Routine laboratory tests revealed normal renal function and fasting blood glucose levels, and a negative renal artery ultrasound. An echocardiogram showed an ejection fraction (EF) of 67%, left atrial enlargement, and left ventricular hypertrophy. 24-h ambulatory BP monitoring Before admission indicated the disappearance of the BP circadian rhythm, with a non-dipper curve. His average systolic BP was 177 mmHg, peaking at 211 mmHg, while the average diastolic BP was 97 mmHg, peaking at 120 mmHg. Despite adequate potassium supplement, the serum potassium was only 3.16 mmol/L. A positive result (ARR = 209.29) was obtained again after a 2-week drug washout. Further confirmatory tests revealed that the saline suppression test (SIT) and captopril challenge test (CCT) showed all positive results, confirming PA. We re-evaluated his cortisol levels [(8a.m.-4p.m.-0a.m.) = 187.0-167.6-259.6 nmol/L, respectively; reference range: 166.0–507.0 nmol/L for 8a.m.] and adrenocorticotropic hormone (ACTH) levels [(8a.m.-4p.m.-0a.m.) = 61.3-46.2-66.5 pg/mL, respectively; reference range: 7.2–63.3 pg/mL for 8a.m.], which implied a disrupted ACTH-cortisol rhythm. The overnight 1-mg dexamethasone suppression test (ODST) was performed first, yielding a cortisol level of 113.0 nmol/L. Subsequently, the low-dose 2-day dexamethasone suppression test (LDDST) resulted in a cortisol level of 193 nmol/L. These findings suggested the possibility of endogenous hypercortisolism.
Diagnosis and treatment process
Given the above situation, we considered the following preliminary diagnoses: Endocrine hypertension (EH): Primary aldosteronism (PA), possible Cushing’s syndrome (CS). Although spironolactone (20 mg TID) and amlodipine (5 mg BID) were added for the treatment of PA, there was no significant change in systolic BP. The BP occasionally reached 200/100 mmHg. Subsequent treatment involved bisoprolol (5 mg QD), terazosin (4 mg Q8H), clonidine (75 μg BID), and Olmesartan (20 mg BID) at near-maximum doses, but hypertension remained uncontrolled, indicating the presence of RHTN.
Considering the ACTH levels and positive LDDST results, we initially suspected that Cushing’s Syndrome (CS) was causing the resistant hypertension. However, a pituitary MRI yielded negative findings. Then, after a multidisciplinary team (MDT) discussion and a review of the patient’s medical history, it was revealed that he had been regularly taking rifampicin (600 mg QD) combined with doxycycline (100 mg BID) for brucellosis 1 month before admission. The patient did not disclose this history initially, as he believed that the previous treatment for brucellosis was irrelevant to the current hospitalization. Moreover, upon further reflection, he confirmed that his blood pressure (BP) became uncontrollable after 10 days of brucellosis treatment. Given that rifampicin acts as a hepatic microsomal CYP450 enzyme inducer and can lead to drug-drug interactions (DDIs), we decided to replace it with sulfamethoxazole (SMZ) (Qureshi et al., 2023). Three days after changing from rifampicin to SMZ, the diurnal BP fluctuations improved significantly. This further confirmed that the patient’s uncontrollable BP, despite the use of multiple antihypertensive agents, was associated with the decreased plasma concentrations of some antihypertensive drugs caused by rifampicin, indicating the occurrence of DDIs in this patient’s treatment process. We recommended that the patient undergo follow-up and re-examination in the outpatient clinic 1 month later.

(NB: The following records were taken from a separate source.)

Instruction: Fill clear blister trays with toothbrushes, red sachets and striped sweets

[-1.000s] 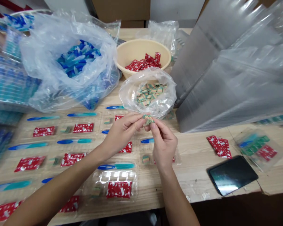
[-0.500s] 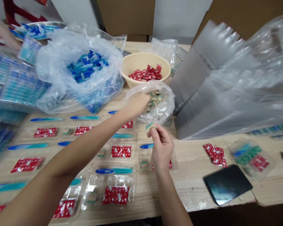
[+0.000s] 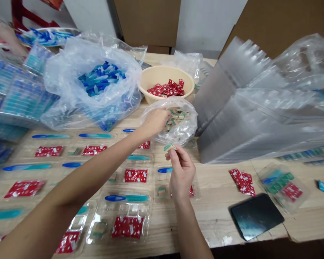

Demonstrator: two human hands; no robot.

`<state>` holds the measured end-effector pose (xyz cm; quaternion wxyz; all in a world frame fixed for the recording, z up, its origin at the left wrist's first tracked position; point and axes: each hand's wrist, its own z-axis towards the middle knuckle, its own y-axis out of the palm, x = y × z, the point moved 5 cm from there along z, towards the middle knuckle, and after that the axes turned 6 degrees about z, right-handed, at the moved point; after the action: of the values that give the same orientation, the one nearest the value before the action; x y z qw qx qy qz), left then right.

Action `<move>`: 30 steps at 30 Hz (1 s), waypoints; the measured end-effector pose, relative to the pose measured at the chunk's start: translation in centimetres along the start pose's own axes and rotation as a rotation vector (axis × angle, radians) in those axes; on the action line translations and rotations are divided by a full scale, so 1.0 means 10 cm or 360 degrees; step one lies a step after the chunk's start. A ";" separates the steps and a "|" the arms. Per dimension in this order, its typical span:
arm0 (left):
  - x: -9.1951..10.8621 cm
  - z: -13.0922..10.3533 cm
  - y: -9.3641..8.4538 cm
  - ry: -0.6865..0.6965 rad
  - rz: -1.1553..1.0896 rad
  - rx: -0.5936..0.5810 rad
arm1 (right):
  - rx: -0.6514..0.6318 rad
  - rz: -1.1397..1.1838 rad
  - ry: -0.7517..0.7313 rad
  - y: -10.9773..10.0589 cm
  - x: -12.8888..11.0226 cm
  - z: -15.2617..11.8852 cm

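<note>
My left hand (image 3: 157,120) reaches into a clear plastic bag (image 3: 187,132) of small tan and green pieces (image 3: 178,118). Its fingers are curled down at the pieces; the tips and anything between them are hidden. Just in front of the bag, my right hand (image 3: 181,167) pinches a small tan and green piece (image 3: 169,147) between thumb and fingers. Beneath and beside my arms lie clear trays holding blue pens (image 3: 126,198), red dotted packets (image 3: 127,227) and, in some, a small tan and green piece (image 3: 99,229).
Behind the small bag stands a cream bowl (image 3: 145,86) of red packets. A large bag (image 3: 62,82) of blue pieces is left of it. Stacked clear trays (image 3: 232,133), a black phone (image 3: 256,217) and a filled tray (image 3: 283,187) are on the right. Another person's arm (image 3: 9,37) shows top left.
The view has shifted slightly, so the table's things sit a little lower and further left. My left hand is still in the small bag, and my right hand keeps its pinch on the piece.
</note>
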<state>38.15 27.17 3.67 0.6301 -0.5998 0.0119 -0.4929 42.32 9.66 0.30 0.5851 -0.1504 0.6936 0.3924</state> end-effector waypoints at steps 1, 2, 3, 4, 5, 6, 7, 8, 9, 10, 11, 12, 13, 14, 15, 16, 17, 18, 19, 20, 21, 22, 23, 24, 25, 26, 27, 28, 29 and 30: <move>0.04 -0.04 -0.05 0.0006 -0.0048 -0.0005 | 0.0002 0.0015 -0.0016 0.00 -0.01 0.00; 0.08 -0.10 -0.10 -0.0005 -0.0067 -0.0028 | 0.0008 0.0031 -0.0036 -0.01 -0.02 0.00; 0.14 -0.16 -0.15 -0.0022 -0.0102 -0.0060 | 0.0009 0.0050 -0.0057 -0.01 -0.03 0.00; 0.20 -0.24 -0.21 -0.0043 -0.0193 -0.0085 | 0.0003 0.0069 -0.0083 -0.01 -0.04 0.00; 0.26 -0.32 -0.27 -0.0067 -0.0295 -0.0098 | -0.0010 0.0086 -0.0115 -0.02 -0.06 0.00; 0.32 -0.41 -0.32 -0.0084 -0.0381 -0.0101 | -0.0027 0.0092 -0.0153 -0.02 -0.08 0.00; 0.38 -0.51 -0.37 -0.0094 -0.0443 -0.0102 | -0.0049 0.0083 -0.0191 -0.02 -0.10 0.00; 0.43 -0.60 -0.40 -0.0096 -0.0485 -0.0110 | -0.0075 0.0060 -0.0231 -0.01 -0.13 -0.01; 0.47 -0.68 -0.42 -0.0090 -0.0514 -0.0124 | -0.0100 0.0024 -0.0268 -0.01 -0.15 -0.01; 0.51 -0.75 -0.44 -0.0085 -0.0534 -0.0145 | -0.0120 -0.0022 -0.0301 -0.01 -0.17 -0.02; 0.53 -0.81 -0.44 -0.0083 -0.0553 -0.0168 | -0.0136 -0.0073 -0.0324 0.00 -0.18 -0.03; 0.55 -0.86 -0.45 -0.0087 -0.0573 -0.0189 | -0.0147 -0.0117 -0.0339 0.01 -0.20 -0.04; 0.55 -0.89 -0.46 -0.0094 -0.0593 -0.0204 | -0.0146 -0.0146 -0.0348 0.01 -0.20 -0.05; 0.55 -0.91 -0.47 -0.0103 -0.0610 -0.0217 | -0.0136 -0.0156 -0.0349 0.02 -0.20 -0.06; 0.55 -0.92 -0.48 -0.0109 -0.0621 -0.0230 | -0.0124 -0.0150 -0.0348 0.02 -0.20 -0.07; 0.55 -0.92 -0.50 -0.0111 -0.0625 -0.0241 | -0.0119 -0.0133 -0.0348 0.03 -0.20 -0.08; 0.54 -0.93 -0.51 -0.0111 -0.0622 -0.0249 | -0.0125 -0.0111 -0.0349 0.04 -0.20 -0.09; 0.53 -0.93 -0.53 -0.0112 -0.0615 -0.0257 | -0.0142 -0.0087 -0.0354 0.05 -0.20 -0.10; 0.53 -0.94 -0.55 -0.0113 -0.0611 -0.0265 | -0.0166 -0.0061 -0.0364 0.07 -0.20 -0.11; 0.53 -0.95 -0.56 -0.0112 -0.0610 -0.0271 | -0.0191 -0.0035 -0.0374 0.08 -0.20 -0.12; 0.52 -0.96 -0.58 -0.0110 -0.0613 -0.0272 | -0.0209 -0.0011 -0.0382 0.08 -0.20 -0.12; 0.53 -0.98 -0.59 -0.0104 -0.0619 -0.0272 | -0.0213 0.0005 -0.0386 0.08 -0.21 -0.12; 0.53 -0.99 -0.59 -0.0092 -0.0631 -0.0275 | -0.0207 0.0006 -0.0387 0.08 -0.21 -0.12; 0.54 -1.02 -0.59 -0.0074 -0.0651 -0.0281 | -0.0196 -0.0012 -0.0388 0.07 -0.21 -0.12; 0.55 -1.04 -0.59 -0.0047 -0.0673 -0.0285 | -0.0183 -0.0046 -0.0394 0.06 -0.21 -0.11; 0.57 -1.06 -0.59 -0.0017 -0.0687 -0.0285 | -0.0171 -0.0089 -0.0406 0.05 -0.22 -0.11; 0.58 -1.08 -0.58 0.0013 -0.0688 -0.0276 | -0.0167 -0.0134 -0.0426 0.04 -0.23 -0.10; 0.59 -1.09 -0.58 0.0041 -0.0676 -0.0254 | -0.0171 -0.0170 -0.0451 0.03 -0.23 -0.10; 0.60 -1.11 -0.58 0.0066 -0.0654 -0.0219 | -0.0182 -0.0193 -0.0474 0.03 -0.24 -0.10; 0.60 -1.12 -0.57 0.0085 -0.0630 -0.0177 | -0.0198 -0.0204 -0.0491 0.03 -0.25 -0.10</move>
<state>30.97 16.17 8.42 0.4863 -0.6111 -0.0622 -0.6215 42.09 8.48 2.72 0.6979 -0.1683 0.5590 0.4149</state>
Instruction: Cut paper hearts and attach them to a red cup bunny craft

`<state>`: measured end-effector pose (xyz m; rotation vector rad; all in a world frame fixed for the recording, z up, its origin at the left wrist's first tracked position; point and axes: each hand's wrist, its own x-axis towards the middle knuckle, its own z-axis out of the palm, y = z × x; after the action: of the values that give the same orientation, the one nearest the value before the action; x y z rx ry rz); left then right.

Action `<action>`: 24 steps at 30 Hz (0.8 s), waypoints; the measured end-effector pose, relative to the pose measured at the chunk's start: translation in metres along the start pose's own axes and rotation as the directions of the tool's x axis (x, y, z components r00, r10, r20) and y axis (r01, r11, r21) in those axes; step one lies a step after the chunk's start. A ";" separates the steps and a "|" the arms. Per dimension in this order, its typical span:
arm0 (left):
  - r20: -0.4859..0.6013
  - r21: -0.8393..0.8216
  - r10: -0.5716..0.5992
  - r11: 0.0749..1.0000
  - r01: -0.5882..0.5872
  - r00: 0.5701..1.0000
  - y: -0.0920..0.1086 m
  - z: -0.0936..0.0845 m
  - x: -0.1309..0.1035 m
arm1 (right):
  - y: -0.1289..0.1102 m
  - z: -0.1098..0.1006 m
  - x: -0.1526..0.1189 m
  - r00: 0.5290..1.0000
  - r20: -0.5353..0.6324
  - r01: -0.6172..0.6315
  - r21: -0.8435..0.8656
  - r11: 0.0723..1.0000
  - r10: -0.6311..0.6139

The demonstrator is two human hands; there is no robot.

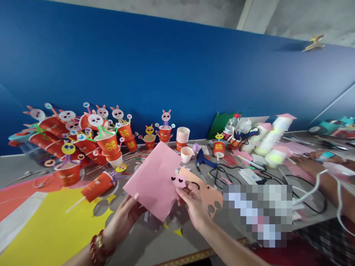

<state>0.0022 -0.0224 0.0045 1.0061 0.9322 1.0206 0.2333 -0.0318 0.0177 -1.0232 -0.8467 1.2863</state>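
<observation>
Well to the left of my hands, a coral sheet [13, 203] is lying on the table [155, 245], and a large yellow sheet [63, 225] is spreading from it toward my left forearm. Beyond these, a crowd of red paper cups [107, 145] is leaning and standing together, many of them carrying bunny faces on coloured stems. Nearer to my left hand, one red cup [98, 186] is lying on its side, its yellow face pointing away from me. My left hand [126, 214], with a red bead bracelet [100, 248] circling the wrist, is gripping the lower left edge of a pink sheet [155, 177], which is tilting up between my hands. At the sheet's right edge, my right hand [195, 205] is pinching a small pink cutout [178, 181] bearing two dark heart shapes. Past that hand, a stack of cups [183, 136] is standing behind a small white cup [186, 155]. Just right of my right hand, a peach sheet [206, 195] with round holes is lying, and a blue glue gun [205, 159] is resting beyond it. Farther right, white paper towers [273, 138] are leaning near another person's arm [323, 173].
</observation>
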 end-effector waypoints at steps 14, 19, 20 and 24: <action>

Follow-up and clinical outcome
Two weeks after discharge, the patient’s BP decreased. His antihypertensive regimen had been reduced to spironolactone (20 mg TID), bisoprolol (5 mg QD), terazosin (2.0 mg QD), isosorbide mononitrate (40 mg QD), and potassium supplementation 1.0 g per day. Approximately 1 month after discharge, he underwent an outpatient follow-up, 1 month after completing the brucellosis treatment course. Laboratory tests revealed a plasma aldosterone concentration (PAC) of 206 pg/mL and a positive ARR. The overnight DST was repeated, yielding a negative result (cortisol = 17.6 nmol/L). The previous LDDST results were attributed to rifampicin use and considered falsely positive. The patient was diagnosed with PA but not CS. Adrenal venous sampling (AVS) indicated bilateral aldosterone secretion without a dominant side. The patient was ultimately diagnosed with idiopathic hyperaldosteronism (IHA) and elected to undergo long-term MRA centered medical therapy.
Three months after discharge, his antihypertensive medications had already been reduced to spironolactone (20 mg BID), bisoprolol (2.5 mg QD), and terazosin (2 mg QD). This antihypertensive regimen remained unchanged until the 1.5-year follow-up after discharge when he returned for another visit. During the 1.5-year follow-up, his PAC was 83.0 pg/mL, PRC was 9.2 µU/mL, and ARR was 9.02. Throughout the entire post-discharge follow-up period, both his blood pressure and potassium levels remained normal. The diagnosis and treatment process is shown in Figure 1F1b.
Discussion and Conclusion
Primary aldosteronism (PA) is the most common cause of endocrine hypertension (EH) and can manifest as resistant hypertension (RHTN). However, some cases of PA are actually complicated by the presence of pseudo-RHTN, which can result from CYP450 enzyme inducers that interfere with diagnostic tests and treatment due to drug-drug interactions (DDIs).
Pharmacokinetic-based DDIs are most common and involve various enzymes, with the cytochrome P450 (CYP450) family being the most critical for human metabolism (Michalets, 1998). As a CYP450 inducer, rifampicin increases drug bioconversion rates and lowers serum drug concentrations, which may reduce efficacy or cause treatment failure. Studies show that the peak induction effect of rifampicin occurs at a daily dose of 600 mg, with higher doses failing to significantly enhance DDIs (Gorski et al., 2003). In this patient, PA was confirmed by hypertension, spontaneous hypokalemia, a positive ARR, and confirmatory CCT. However, the differential diagnosis and treatment of endocrine hypertension were complicated by the use of rifampicin.
CS is a clinical syndrome caused by prolonged excessive cortisol secretion from the adrenal cortex. Some patients with PA can also have concurrent CS. This patient lacked typical CS features but had abnormal initial hormone assays of DST, raising suspicion for subclinical Cushing’s syndrome (SCS). Studies show that approximately 21% of PA patients may have concurrent SCS (Hiraishi et al., 2011). Initially, we hypothesized that the patient’s uncontrollable hypertension was due to combined PA and SCS. However, upon identifying rifampicin use, the dramatic BP fluctuations and false-positive LDDST results were clearly attributed to DDIs.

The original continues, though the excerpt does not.